# Description of the task
The data below is to be written out exactly, with no pictures.

Start of Available data

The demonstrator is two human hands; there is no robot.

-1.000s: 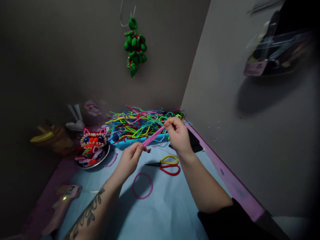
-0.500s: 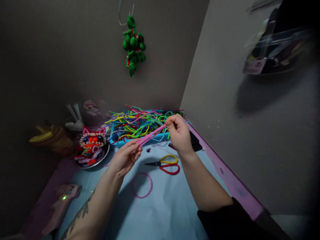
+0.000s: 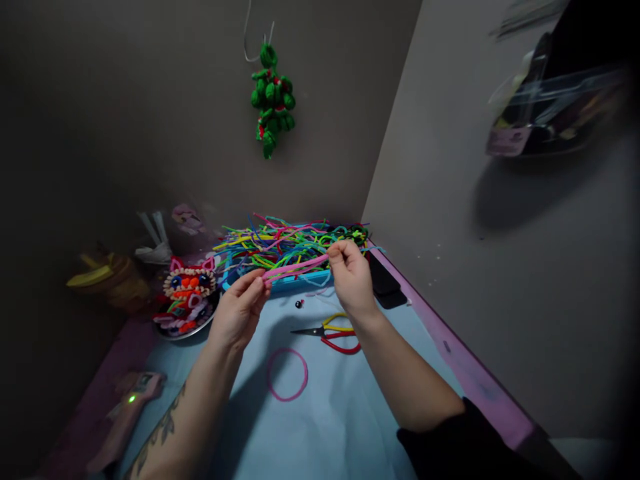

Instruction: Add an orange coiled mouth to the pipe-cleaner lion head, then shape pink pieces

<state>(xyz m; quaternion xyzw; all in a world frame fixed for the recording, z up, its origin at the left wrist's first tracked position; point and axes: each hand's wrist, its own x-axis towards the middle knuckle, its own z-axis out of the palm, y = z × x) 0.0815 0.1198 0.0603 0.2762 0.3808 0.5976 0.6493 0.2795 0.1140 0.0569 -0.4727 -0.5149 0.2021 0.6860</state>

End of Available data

# Result
The demonstrator is two human hands; there is no robot.

-1.000s: 
-0.500s: 
+0.000s: 

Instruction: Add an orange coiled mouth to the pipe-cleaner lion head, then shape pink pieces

<state>(xyz m; quaternion xyzw; all in a world frame fixed for the recording, z up, its origin at the left wrist's first tracked position; point and axes: each hand's wrist, its own x-axis towards the middle knuckle, its own z-axis out of the palm, y = z × x) 0.0815 0.1198 0.0603 0.2762 0.3808 0.5976 0.6493 0.2795 0.1140 0.0569 -0.4727 -0.5149 0.2021 0.6860</state>

The response to this exercise is complete.